All News 18:17 June 14, 2017

SEOUL, June 14 (Yonhap) -- Rival parties clashed Wednesday over President Moon Jae-in's contentious pick for foreign minister, as he appeared to be leaning towards appointing the nominee despite the opposition camp's objections.

Opposition parties called Kang Kyung-wha unfit due to her string of alleged ethical lapses. But the ruling Democratic Party highlighted a chorus of support from the diplomatic circles, scholars and civic groups as proving she was qualified to become the country's first female top diplomat.
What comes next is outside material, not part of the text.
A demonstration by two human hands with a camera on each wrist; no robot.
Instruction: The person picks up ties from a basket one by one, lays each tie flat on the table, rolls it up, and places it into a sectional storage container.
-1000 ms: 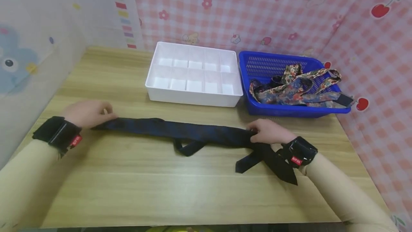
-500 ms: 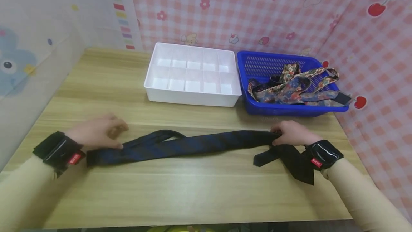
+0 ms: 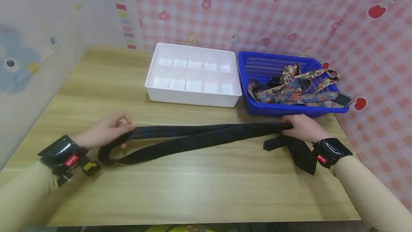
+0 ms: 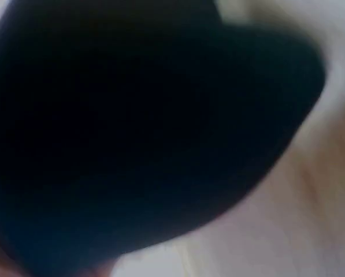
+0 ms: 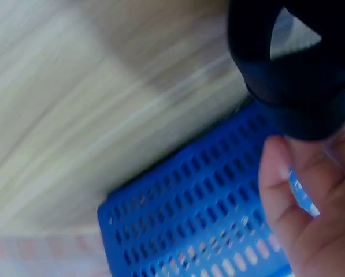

Wednesday was the first deadline for the National Assembly to adopt a report on the outcome of the confirmation hearing for Kang. If the deadline goes unmet, the president can set another one, after which he can formally appoint her.

Chung Woo-taik, the floor leader of the main opposition Liberty Korea Party, warned of "corresponding measures" if Moon presses ahead with Kang's appointment.

"I am pondering how to respond to a situation in which (the president) disregards cooperation with the opposition bloc," he said during a general meeting of party lawmakers.

Chung Woo-taik, the floor leader of the main opposition Liberty Korea Party, speaks during a meeting of party lawmakers at the National Assembly in Seoul on June 14, 2017. (Yonhap)

The ruling party struggled to salvage the embattled nominee, saying she should not become a political "scapegoat."

"Nominee Kang must not be a scapegoat for the opposition parties struggling to bolster their presence.... She must play a role to upgrade South Korea's diplomacy," Back Hye-ryun, the party spokeswoman, said in a commentary.

This photo, taken on May 26, 2017, shows Back Hye-ryun, the spokeswoman of the ruling Democratic Party, speaking during a press conference at the National Assembly in Seoul. (Yonhap)

Despite the objections, the presidential office Cheong Wa Dae hinted Moon could appoint Kang in the near future, noting a series of pending diplomatic tasks such as the South Korea-U.S. summit slated for June 29-30.

"As there are urgent diplomatic issues, the president could give a short deadline," a presidential official told reporters, declining to be named.

A day earlier, Moon appointed activist-professor Kim Sang-jo as Fair Trade Commission chairman despite opposition parties' objections, darkening the prospects of his efforts to cope with an opposition-led parliament.

Cooperation with the opposition bloc is crucial for Moon's nascent government as it seeks to gain parliamentary approval for bills on an extra budget and government reorganization, and other issues.

The ruling party controls only 120 seats in the 299-member legislature, necessitating backing from opposition parties to pass any contested bills.